• **Work instructions**: One range is to be output from the listing below, exactly as written: the line with "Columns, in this" to the line with "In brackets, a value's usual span", both kept.

• **Provided data**:
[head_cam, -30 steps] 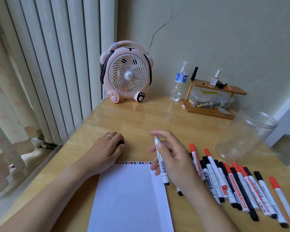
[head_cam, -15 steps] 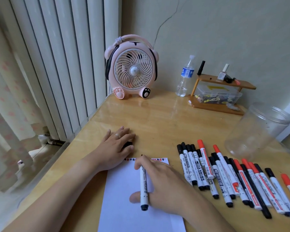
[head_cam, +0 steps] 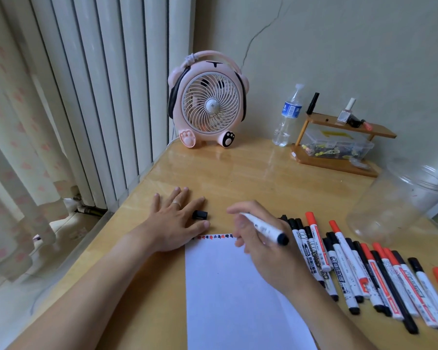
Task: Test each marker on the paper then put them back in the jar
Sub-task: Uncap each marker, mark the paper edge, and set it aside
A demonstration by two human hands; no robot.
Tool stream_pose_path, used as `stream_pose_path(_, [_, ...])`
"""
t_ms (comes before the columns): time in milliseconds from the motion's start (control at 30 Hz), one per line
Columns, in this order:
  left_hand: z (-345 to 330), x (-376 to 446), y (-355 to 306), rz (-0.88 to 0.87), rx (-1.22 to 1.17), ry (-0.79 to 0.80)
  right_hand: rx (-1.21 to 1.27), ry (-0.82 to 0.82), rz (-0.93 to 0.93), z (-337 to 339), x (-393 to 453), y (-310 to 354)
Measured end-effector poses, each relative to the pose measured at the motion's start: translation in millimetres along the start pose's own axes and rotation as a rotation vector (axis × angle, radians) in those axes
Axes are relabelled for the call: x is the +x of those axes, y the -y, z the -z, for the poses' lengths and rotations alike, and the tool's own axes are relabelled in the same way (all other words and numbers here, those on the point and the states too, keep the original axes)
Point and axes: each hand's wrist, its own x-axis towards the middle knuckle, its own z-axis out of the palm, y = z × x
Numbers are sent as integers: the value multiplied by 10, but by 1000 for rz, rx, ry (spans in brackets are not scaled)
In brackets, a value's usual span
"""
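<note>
over the top right corner of the paper [head_cam: 228, 286], the right hand [head_cam: 261, 251] pinches one marker [head_cam: 264, 227] between thumb and curled fingers. the marker's long axis runs from upper left down to lower right; its tip end sits hidden among the fingers at the upper left, toward the paper's top edge, and its black butt end sticks out past the knuckles to the lower right. most of the white barrel shows beyond the grip, so the hold is near the tip end.

the left hand [head_cam: 173, 223] lies flat on the table [head_cam: 250, 178], fingers spread, its heel just off the paper's top left corner. one black cap [head_cam: 199, 214] lies on the table between its thumb and forefinger; i cannot tell whether it touches them.

one row of small red and black marks runs along the paper's top edge.

right of the paper lie the other markers [head_cam: 364, 274], side by side, caps pointing away and to the left, butts toward the viewer. about fifteen show, six or so with red caps and the rest black; the row runs off the right edge, so the count is not sure.

one clear jar [head_cam: 400, 198] lies tilted on its side beyond the row, near the table's right edge, apart from the held marker.

at the far side stand one pink fan [head_cam: 210, 107], one bottle [head_cam: 287, 117] and one small wooden shelf [head_cam: 339, 145].
</note>
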Motion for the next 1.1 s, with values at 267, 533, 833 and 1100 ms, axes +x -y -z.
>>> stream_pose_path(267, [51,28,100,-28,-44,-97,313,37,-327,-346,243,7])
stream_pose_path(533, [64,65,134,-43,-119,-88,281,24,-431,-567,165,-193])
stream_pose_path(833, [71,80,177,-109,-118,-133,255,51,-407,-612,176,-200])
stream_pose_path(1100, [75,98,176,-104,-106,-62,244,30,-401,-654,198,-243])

• **Result of this task**:
Columns, in this order:
  left_hand: z (-345 to 330), x (-376 to 446), y (-355 to 306), rz (-0.88 to 0.87), rx (-1.22 to 1.17), ry (-0.79 to 0.80)
  right_hand: rx (-1.21 to 1.27), ry (-0.82 to 0.82), rz (-0.93 to 0.93), z (-337 to 339), x (-393 to 453), y (-310 to 354)
Measured end-effector poses, each relative to the pose measured at the motion's start: translation in millimetres along the start pose's own axes and rotation as a rotation vector (axis × angle, radians) in those axes
Axes are relabelled for the call: x is the +x of those axes, y the -y, z the -z, for the poses' lengths and rotations alike, and the tool's own axes are relabelled in the same way (all other words and numbers here, those on the point and the states too, keep the original axes)
Point and axes: each hand's wrist, its own x-axis towards the middle knuckle, its own z-axis out of the palm, y = z × x
Numbers are sent as integers: the value multiplied by 10, but by 1000 for rz, rx, ry (spans in brackets are not scaled)
In brackets, a value's usual span

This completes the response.